The foundation operates as kind of a small town so it does not cost that much of our tax dollars to upkeep. This is why investing in rehab is so much better than investing in more jails because it is a lot less expensive and a rehab facility's main goal is for the patients to get better. Not once in the restaurant did I feel in danger because these people were rehab patients. I would not have even noticed otherwise. They carried themselves in such a well-mannered way which demonstrated that they took their job as seriously as any other person would. I wanted to go to the restaurant because I thought it would be cool to write an article about it, but also, I remember researching it in my "Prisons and Punishment" class and it sounded really trailblazing and important because of the problematic nature of our growing prison system which continually increases and takes money away from our schools and healthcare. Prisons do not actually help decrease the amount of criminals because there is not enough rehab within prisons which causes high-recidivism and they steal money away from education in inner-city, high-risk areas. In actuality, prisons increase criminals! Rehab facilities would be able to help the more criminals get better while there and not steal so much money from other necessary social resources. So I thought that it would be a great business to help out and make a small contribution to what will hopefully start a movement in the U.S. towards more rehab facilities.

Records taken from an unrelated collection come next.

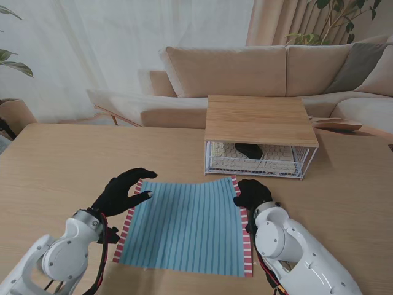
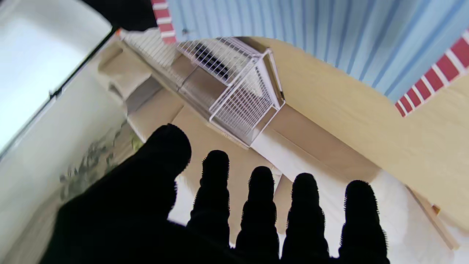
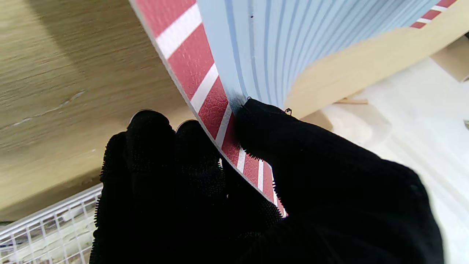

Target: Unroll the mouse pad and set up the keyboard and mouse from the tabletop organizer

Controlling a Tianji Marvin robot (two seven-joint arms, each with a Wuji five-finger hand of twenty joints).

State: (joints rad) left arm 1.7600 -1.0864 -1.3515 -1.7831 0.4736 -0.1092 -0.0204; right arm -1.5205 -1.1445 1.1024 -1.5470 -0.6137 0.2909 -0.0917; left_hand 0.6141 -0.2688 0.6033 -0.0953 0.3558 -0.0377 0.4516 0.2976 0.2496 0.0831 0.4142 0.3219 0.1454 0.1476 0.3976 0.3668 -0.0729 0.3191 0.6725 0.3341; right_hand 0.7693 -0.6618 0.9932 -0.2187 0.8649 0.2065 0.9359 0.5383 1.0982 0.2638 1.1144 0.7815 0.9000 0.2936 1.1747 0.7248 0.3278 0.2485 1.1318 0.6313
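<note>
A beige sofa [image 1: 258,70] stands beyond the wooden table [image 1: 55,166], with white curtains [image 1: 92,43] and leafy plants [image 1: 344,15] behind.

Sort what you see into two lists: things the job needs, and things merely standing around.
Needed: mouse pad, pinched at its edge by the right hand; left hand, open at the other edge; organizer; keyboard and mouse inside it.

Standing around: sofa, plants, curtains.
</note>
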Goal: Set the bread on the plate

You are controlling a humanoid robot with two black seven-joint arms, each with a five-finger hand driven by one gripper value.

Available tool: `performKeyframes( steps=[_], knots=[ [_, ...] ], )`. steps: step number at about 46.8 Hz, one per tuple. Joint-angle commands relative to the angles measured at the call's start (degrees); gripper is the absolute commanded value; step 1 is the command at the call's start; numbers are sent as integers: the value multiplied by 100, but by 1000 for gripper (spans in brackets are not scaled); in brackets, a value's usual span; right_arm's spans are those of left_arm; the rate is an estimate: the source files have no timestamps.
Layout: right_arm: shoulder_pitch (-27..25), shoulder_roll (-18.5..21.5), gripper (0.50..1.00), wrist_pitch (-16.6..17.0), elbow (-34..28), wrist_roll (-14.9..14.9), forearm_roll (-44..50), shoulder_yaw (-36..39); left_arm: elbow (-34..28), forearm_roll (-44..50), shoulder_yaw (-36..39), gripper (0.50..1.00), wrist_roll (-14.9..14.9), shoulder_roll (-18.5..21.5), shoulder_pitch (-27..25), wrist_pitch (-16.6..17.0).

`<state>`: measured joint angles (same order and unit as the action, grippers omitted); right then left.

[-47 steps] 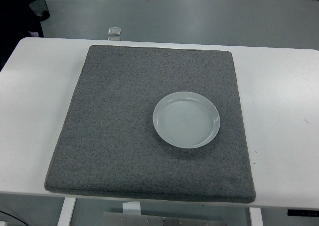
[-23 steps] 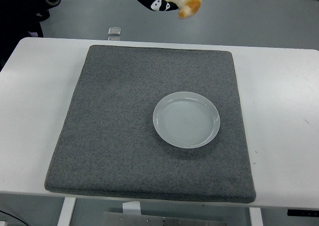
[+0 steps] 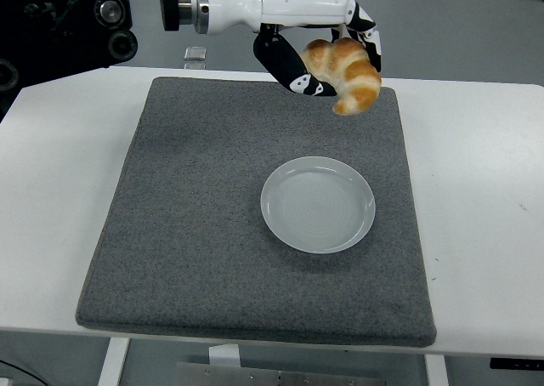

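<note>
A golden croissant-shaped piece of bread (image 3: 347,78) hangs in the air over the far part of the grey mat (image 3: 204,216). My left hand (image 3: 333,63), white forearm and black fingers, reaches in from the upper left and is shut on the bread, thumb below and fingers over its top. The pale round plate (image 3: 317,204) lies bare on the mat, right of centre. The bread is beyond the plate's far rim and well above it. No right arm shows.
The mat covers most of the white table (image 3: 484,190). A small clear block (image 3: 196,53) sits at the table's far edge. Dark equipment (image 3: 59,20) stands beyond the far left corner.
The left hand has come down and to the right with the bread, from the picture's top edge to above the mat's far part. The plate has not moved.
</note>
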<state>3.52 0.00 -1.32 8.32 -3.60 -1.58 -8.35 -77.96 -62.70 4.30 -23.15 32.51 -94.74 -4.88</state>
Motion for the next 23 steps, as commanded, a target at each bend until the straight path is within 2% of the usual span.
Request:
performKeyframes(
  steps=[1,23],
  knots=[
    [0,0,932,0,-6,-1,0,0,18,-295,1,500,3,-87,131,-4],
    [0,0,930,0,2,-1,0,0,695,-1692,-78,500,65,-869,1264,84]
  ],
)
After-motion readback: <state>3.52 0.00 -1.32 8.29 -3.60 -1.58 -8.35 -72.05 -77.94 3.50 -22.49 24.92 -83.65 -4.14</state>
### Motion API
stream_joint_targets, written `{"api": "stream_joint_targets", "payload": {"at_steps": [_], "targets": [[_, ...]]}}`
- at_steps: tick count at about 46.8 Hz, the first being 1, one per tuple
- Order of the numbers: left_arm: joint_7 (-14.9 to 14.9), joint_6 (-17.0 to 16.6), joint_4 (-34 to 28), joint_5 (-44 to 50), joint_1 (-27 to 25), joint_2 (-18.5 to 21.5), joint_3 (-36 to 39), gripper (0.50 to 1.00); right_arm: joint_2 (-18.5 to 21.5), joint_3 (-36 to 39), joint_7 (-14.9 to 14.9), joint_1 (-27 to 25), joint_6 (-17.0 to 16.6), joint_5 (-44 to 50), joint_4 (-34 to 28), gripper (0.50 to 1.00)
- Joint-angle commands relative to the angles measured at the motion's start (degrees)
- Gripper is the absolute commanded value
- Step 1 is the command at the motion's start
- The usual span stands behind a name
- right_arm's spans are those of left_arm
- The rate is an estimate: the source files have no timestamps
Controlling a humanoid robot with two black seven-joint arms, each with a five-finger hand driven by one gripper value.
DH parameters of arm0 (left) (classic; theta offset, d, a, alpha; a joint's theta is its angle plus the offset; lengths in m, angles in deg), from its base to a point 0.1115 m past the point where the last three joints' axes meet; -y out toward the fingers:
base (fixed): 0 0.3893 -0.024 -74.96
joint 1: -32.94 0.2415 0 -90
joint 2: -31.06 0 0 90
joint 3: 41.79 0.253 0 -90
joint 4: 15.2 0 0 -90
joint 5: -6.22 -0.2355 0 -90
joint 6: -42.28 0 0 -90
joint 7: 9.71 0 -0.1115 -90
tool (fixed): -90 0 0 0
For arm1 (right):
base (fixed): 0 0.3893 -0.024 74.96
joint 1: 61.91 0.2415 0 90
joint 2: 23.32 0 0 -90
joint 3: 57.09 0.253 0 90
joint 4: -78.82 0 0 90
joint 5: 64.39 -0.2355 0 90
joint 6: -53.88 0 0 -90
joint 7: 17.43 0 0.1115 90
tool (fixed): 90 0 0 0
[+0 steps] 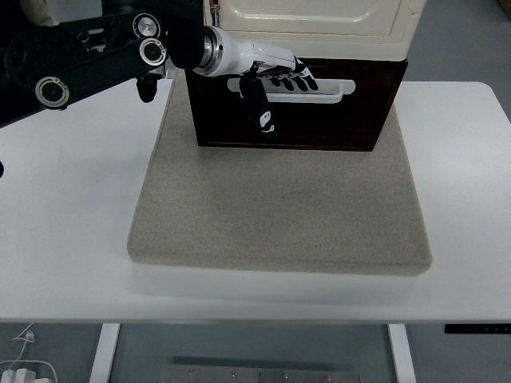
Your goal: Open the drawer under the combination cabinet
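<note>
White table (72, 223) up front, w/ a square beige felt mat (279, 207) on it. At the mat's far edge, the dark wooden drawer (351, 120) sits under the cream cabinet (319, 20). Left hand (275, 76) at its white slot handle (335, 89), fingers curled on it, thumb hanging down.

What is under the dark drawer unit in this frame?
The dark drawer sits on a beige mat, which lies on the white table. The mat's part beneath the drawer is covered. The left hand is at the white handle.
</note>
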Motion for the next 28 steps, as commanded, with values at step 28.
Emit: {"api": "stream_joint_targets", "payload": {"at_steps": [28], "targets": [[0.17,-1.24,0.12,-1.06,0.01,-0.13,0.02,0.945,0.00,0.00,0.00,0.00,0.00,0.00,0.00,0.928]]}}
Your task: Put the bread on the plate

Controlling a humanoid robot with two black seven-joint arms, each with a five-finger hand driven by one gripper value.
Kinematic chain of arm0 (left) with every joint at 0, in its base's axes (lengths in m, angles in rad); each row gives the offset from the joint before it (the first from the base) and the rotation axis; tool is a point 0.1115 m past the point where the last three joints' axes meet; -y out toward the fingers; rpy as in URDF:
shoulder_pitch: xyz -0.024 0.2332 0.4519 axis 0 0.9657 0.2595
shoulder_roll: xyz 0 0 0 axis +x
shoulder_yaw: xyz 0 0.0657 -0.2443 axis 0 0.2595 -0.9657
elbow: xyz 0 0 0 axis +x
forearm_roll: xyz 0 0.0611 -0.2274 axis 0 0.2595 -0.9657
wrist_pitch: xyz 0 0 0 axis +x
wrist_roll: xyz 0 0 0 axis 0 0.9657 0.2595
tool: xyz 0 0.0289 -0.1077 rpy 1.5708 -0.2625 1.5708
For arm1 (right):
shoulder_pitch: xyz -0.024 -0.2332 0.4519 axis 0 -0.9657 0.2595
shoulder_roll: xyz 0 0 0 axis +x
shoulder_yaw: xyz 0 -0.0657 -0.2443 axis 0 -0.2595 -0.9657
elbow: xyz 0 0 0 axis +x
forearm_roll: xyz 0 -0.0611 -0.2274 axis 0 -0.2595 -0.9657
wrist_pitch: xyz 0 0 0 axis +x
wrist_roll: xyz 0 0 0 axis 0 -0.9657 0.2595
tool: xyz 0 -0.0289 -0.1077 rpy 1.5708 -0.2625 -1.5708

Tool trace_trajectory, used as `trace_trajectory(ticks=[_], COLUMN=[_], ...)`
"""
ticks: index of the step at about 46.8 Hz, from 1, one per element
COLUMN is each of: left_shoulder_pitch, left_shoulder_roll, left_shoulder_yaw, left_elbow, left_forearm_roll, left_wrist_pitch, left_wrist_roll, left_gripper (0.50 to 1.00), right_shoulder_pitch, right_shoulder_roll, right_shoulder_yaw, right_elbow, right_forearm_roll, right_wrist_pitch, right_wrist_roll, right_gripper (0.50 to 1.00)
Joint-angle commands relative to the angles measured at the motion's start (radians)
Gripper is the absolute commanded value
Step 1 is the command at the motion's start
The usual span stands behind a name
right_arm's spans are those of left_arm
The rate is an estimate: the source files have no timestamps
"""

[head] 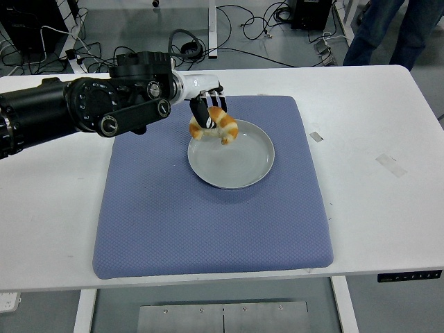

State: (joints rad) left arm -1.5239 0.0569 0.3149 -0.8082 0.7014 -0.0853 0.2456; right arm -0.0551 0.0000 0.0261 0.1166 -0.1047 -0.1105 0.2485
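Note:
A golden croissant [218, 125] hangs in my left hand [209, 114], whose black and white fingers are curled down around it. The bread is held just above the upper-left rim of the pale grey plate [239, 163], which lies on the blue mat [208, 208]. My black left arm [90, 114] reaches in from the left edge across the mat's far-left corner. The right arm does not show.
The mat covers the middle of the white table [388, 201]. Small bits of tape [316, 137] lie on the table to the mat's right. A person's legs [388, 28] stand beyond the far right edge. Cables trail on the floor behind.

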Motion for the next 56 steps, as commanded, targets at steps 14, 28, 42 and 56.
trace_trajectory(ticks=[14, 28, 42, 56], left_shoulder_pitch=[0.034, 0.056, 0.053, 0.056], left_shoulder_roll=[-0.052, -0.054, -0.052, -0.055], left_shoulder_yaw=[-0.028, -0.026, -0.049, -0.065], left_elbow=[0.006, 0.011, 0.015, 0.014], left_forearm_roll=[0.004, 0.006, 0.004, -0.006], left_wrist_pitch=[0.007, 0.013, 0.013, -0.007], left_wrist_roll=[0.007, 0.008, 0.006, 0.003], left_gripper=[0.500, 0.500, 0.557, 0.675], right_shoulder_pitch=[0.000, 0.000, 0.000, 0.000], right_shoulder_roll=[0.000, 0.000, 0.000, 0.000], right_shoulder_yaw=[0.000, 0.000, 0.000, 0.000], right_elbow=[0.000, 0.000, 0.000, 0.000], right_forearm_roll=[-0.001, 0.000, 0.000, 0.000], right_wrist_pitch=[0.000, 0.000, 0.000, 0.000], right_wrist_roll=[0.000, 0.000, 0.000, 0.000], right_gripper=[1.000, 1.000, 1.000, 1.000])
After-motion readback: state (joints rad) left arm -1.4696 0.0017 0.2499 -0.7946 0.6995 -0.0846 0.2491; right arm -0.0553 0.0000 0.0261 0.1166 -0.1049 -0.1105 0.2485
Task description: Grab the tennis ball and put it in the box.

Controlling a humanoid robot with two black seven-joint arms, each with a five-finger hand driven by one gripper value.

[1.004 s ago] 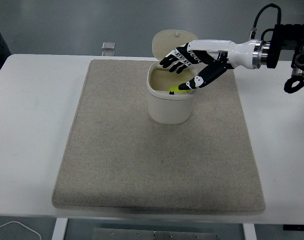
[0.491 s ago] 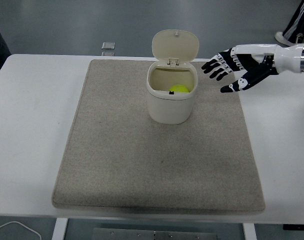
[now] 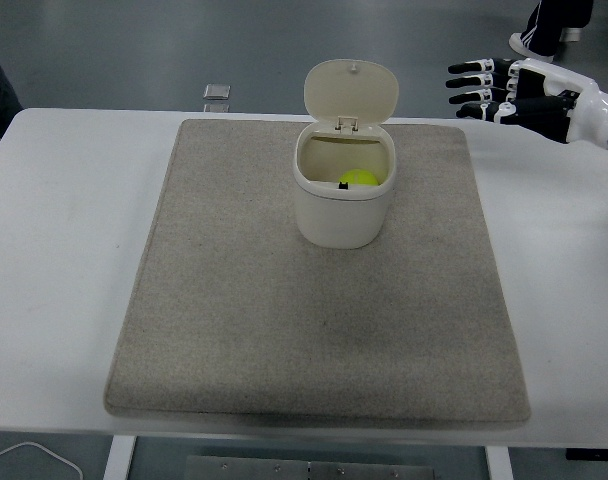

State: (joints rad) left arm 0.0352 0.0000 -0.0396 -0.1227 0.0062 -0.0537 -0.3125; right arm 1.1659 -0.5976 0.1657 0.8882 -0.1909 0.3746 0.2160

And let me tell you, I am definitely head-over-heels glad that I went to the restaurant with my family! It was a great learning experience and the food tasted great. It is rated four out of five stars on yelp, so if you don't listen to me listen to the hundreds of people on yelp! The waiters and the host were very polite as well, and the interior of the restaurant made you feel like you should have dressed up classier because it looks so nice. The workers there really took their job seriously because they were thankful that they had a second chance at their life, so it felt good to be able to look at them and see them as waiters and not people on rehab. If you live in the Bay Area then I definitely recommend eating here!